Task to carry out: Among the lines of data below, reproduce only those from the one with "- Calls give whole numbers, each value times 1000" through the one with "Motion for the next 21", exactly as they stand, both ends included.

(Data extracted from a collection)
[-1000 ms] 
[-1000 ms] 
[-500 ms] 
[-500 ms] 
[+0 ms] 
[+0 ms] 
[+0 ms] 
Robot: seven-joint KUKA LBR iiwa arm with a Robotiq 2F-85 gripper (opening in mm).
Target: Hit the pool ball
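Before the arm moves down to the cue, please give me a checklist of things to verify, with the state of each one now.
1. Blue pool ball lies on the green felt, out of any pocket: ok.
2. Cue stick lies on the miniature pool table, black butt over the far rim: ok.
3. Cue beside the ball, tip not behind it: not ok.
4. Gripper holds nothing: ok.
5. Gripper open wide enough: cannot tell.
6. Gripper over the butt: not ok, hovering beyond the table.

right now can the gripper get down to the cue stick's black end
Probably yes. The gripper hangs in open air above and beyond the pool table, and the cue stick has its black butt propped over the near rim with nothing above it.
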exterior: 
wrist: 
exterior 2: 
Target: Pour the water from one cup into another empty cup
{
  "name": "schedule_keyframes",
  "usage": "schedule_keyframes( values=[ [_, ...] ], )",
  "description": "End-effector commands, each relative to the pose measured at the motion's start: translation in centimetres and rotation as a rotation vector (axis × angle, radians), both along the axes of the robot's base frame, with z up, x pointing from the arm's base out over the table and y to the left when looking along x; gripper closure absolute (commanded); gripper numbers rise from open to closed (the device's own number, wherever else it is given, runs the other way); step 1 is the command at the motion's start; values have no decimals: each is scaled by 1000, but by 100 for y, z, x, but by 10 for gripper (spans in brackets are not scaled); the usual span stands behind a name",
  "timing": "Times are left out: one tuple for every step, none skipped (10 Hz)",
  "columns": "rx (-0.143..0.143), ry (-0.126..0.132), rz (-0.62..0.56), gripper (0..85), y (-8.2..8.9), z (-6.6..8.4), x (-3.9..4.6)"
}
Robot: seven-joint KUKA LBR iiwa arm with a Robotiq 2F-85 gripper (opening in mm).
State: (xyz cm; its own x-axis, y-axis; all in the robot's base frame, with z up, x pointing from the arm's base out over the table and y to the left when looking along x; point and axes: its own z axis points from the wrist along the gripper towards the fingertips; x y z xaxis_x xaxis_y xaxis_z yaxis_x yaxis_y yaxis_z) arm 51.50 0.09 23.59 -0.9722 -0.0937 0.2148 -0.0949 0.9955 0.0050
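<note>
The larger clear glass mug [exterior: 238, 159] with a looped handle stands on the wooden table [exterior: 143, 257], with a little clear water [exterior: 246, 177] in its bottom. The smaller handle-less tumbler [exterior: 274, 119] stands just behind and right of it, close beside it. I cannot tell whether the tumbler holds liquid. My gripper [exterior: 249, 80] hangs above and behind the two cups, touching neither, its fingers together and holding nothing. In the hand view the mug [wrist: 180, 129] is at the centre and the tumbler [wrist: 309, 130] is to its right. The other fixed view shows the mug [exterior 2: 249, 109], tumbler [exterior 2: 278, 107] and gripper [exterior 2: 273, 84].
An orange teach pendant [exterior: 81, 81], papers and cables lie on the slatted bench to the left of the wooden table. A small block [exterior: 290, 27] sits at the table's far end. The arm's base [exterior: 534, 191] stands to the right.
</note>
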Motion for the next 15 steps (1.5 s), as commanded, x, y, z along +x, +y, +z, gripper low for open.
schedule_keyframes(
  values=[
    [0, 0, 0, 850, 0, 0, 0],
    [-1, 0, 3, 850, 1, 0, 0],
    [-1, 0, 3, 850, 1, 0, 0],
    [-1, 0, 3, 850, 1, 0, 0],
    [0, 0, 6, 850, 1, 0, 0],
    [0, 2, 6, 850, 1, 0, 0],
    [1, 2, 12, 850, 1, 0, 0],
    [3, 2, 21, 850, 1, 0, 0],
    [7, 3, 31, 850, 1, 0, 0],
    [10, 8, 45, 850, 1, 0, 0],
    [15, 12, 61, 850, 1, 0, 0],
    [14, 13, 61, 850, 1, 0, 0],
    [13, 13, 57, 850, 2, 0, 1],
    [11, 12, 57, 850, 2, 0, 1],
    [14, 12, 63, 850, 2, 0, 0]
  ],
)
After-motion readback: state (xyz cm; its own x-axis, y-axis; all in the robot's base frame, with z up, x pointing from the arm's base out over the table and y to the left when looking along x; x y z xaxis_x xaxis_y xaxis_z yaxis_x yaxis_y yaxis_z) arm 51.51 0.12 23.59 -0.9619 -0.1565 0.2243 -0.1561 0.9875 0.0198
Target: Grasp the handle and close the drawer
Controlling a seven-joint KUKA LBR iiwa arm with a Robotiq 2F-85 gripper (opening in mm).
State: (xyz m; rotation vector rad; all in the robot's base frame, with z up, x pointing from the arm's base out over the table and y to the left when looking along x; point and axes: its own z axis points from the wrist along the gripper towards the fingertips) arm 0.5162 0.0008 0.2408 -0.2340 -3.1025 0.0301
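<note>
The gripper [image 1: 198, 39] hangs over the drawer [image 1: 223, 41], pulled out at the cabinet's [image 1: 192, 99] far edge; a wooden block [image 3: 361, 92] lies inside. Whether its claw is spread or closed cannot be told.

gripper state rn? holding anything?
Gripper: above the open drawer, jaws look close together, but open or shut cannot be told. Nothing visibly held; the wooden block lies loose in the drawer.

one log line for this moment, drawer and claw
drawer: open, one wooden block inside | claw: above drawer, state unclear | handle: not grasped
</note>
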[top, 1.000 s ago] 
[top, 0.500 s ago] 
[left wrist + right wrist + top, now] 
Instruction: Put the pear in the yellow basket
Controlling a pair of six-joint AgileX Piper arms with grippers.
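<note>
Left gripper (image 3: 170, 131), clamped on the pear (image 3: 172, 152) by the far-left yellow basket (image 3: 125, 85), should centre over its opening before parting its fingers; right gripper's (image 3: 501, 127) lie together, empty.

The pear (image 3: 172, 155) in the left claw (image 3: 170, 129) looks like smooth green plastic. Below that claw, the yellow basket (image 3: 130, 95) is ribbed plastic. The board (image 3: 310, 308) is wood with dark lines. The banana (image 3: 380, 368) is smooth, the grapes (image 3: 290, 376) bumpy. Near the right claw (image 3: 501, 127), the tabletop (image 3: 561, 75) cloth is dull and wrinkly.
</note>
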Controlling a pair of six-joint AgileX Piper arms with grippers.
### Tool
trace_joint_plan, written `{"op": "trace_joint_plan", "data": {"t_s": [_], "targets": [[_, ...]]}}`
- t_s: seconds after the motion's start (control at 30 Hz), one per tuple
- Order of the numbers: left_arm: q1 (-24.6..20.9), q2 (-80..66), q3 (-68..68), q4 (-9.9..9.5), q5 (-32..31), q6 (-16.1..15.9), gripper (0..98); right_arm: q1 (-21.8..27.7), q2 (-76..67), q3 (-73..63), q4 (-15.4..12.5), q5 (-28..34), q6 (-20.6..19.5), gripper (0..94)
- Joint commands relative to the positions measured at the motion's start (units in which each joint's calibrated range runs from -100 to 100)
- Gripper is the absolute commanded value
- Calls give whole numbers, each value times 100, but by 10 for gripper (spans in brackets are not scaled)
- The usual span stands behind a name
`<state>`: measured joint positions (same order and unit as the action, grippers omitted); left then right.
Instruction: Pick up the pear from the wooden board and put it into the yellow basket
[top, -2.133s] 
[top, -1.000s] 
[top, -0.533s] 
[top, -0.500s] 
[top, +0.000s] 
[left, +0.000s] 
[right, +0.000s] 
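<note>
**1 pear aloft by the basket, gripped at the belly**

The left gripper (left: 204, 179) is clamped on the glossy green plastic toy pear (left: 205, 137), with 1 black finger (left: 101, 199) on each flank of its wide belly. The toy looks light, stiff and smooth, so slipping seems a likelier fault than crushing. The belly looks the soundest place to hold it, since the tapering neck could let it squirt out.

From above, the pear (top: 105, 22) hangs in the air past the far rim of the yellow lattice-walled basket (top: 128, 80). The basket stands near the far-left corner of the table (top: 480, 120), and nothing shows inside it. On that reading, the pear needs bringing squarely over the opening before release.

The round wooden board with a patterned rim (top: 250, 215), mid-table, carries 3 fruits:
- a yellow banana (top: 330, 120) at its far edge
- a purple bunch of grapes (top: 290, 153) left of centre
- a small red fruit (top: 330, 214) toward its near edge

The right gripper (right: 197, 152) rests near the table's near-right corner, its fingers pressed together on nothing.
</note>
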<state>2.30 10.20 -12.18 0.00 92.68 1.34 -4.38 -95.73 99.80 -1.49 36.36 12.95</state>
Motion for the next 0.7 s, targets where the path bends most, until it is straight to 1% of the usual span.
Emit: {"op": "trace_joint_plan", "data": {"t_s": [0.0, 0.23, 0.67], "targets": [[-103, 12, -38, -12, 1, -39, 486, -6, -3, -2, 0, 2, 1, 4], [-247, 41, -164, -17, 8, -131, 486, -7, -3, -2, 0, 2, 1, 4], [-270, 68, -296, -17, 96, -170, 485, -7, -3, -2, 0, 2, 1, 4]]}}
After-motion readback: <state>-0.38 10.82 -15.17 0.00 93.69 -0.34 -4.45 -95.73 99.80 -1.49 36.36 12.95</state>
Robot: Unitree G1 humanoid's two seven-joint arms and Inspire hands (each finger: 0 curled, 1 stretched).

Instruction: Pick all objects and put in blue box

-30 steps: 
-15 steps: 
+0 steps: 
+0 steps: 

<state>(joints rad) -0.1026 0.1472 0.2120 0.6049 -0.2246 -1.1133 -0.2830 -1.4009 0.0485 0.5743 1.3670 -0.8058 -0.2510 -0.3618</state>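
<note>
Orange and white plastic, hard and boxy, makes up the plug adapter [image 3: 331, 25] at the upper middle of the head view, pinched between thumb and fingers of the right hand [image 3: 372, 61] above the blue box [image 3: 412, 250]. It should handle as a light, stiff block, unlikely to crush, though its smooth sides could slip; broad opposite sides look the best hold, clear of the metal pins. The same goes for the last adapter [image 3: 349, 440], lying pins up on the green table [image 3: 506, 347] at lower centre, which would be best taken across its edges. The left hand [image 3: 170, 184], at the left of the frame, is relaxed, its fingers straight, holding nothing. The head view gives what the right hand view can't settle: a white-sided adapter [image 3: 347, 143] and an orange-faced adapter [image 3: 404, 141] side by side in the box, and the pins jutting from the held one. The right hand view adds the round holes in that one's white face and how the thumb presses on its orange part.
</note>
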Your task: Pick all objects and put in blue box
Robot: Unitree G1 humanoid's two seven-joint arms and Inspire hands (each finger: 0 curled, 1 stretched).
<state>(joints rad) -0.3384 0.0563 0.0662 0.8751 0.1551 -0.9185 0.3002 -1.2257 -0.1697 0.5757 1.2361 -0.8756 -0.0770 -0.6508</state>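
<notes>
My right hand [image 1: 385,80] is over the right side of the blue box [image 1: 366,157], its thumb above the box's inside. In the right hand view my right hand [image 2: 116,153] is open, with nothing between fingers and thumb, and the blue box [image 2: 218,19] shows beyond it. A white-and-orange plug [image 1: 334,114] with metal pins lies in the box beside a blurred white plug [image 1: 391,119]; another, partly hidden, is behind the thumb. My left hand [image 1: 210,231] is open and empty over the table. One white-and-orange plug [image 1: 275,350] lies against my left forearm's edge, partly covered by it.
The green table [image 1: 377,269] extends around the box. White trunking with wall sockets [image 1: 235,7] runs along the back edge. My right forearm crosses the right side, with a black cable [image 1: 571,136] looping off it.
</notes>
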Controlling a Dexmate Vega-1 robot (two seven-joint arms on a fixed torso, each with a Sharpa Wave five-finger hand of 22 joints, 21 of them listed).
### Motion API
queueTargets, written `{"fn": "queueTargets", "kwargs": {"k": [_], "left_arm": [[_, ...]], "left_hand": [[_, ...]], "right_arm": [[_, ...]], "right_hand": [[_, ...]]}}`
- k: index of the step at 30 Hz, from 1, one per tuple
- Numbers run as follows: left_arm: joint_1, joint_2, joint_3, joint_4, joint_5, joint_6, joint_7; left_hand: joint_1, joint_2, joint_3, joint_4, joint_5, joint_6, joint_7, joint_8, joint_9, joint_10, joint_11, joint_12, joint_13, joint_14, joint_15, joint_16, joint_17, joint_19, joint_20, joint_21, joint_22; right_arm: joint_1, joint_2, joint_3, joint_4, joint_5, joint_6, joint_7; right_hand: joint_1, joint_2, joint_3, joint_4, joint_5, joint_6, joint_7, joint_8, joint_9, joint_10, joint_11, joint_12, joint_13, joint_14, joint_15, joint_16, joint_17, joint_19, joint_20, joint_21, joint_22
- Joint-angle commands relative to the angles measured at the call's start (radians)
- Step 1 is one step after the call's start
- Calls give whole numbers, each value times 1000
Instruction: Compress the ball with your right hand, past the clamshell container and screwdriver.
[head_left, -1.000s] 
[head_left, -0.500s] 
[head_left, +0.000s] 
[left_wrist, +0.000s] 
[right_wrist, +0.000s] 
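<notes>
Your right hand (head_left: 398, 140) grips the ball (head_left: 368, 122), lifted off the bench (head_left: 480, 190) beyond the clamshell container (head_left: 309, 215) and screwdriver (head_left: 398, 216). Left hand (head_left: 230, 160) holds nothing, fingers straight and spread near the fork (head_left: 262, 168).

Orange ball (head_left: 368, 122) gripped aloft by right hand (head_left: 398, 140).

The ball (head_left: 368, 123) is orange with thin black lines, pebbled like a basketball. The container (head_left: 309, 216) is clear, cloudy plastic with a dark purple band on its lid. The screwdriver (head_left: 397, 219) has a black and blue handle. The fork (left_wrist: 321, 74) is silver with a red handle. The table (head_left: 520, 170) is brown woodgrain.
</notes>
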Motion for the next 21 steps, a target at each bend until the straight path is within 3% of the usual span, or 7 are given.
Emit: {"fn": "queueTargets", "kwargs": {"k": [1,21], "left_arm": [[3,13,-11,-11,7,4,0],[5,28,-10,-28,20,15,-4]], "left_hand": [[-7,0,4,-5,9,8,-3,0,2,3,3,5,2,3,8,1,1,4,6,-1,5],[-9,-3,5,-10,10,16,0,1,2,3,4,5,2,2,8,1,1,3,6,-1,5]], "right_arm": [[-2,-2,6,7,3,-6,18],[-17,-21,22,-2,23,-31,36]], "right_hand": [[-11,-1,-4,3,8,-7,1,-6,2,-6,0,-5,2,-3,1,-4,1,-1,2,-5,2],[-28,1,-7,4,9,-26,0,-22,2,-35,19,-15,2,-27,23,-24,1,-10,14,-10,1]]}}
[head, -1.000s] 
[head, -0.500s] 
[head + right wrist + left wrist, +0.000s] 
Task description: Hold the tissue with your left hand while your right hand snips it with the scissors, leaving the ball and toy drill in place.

Solution for this exercise:
- Calls give whole numbers, each value times 1000
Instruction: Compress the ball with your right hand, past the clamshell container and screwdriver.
[head_left, -1.000s] 
[head_left, -0.500s] 
[head_left, +0.000s] 
[left_wrist, +0.000s] 
[right_wrist, +0.000s] 
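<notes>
Your right hand (head_left: 398, 140) grips the ball (head_left: 368, 122), lifted off the bench (head_left: 480, 190) beyond the clamshell container (head_left: 309, 215) and screwdriver (head_left: 398, 216). Left hand (head_left: 230, 160) holds nothing, fingers straight and spread near the fork (head_left: 262, 168).

Orange ball (head_left: 368, 122) gripped aloft by right hand (head_left: 398, 140).

The ball (head_left: 368, 123) is orange with thin black lines, pebbled like a basketball. The container (head_left: 309, 216) is clear, cloudy plastic with a dark purple band on its lid. The screwdriver (head_left: 397, 219) has a black and blue handle. The fork (left_wrist: 321, 74) is silver with a red handle. The table (head_left: 520, 170) is brown woodgrain.
</notes>
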Motion for the next 21 steps, a target at each bend until the straight path is within 3% of the usual span, or 7 are given.

That concludes the answer.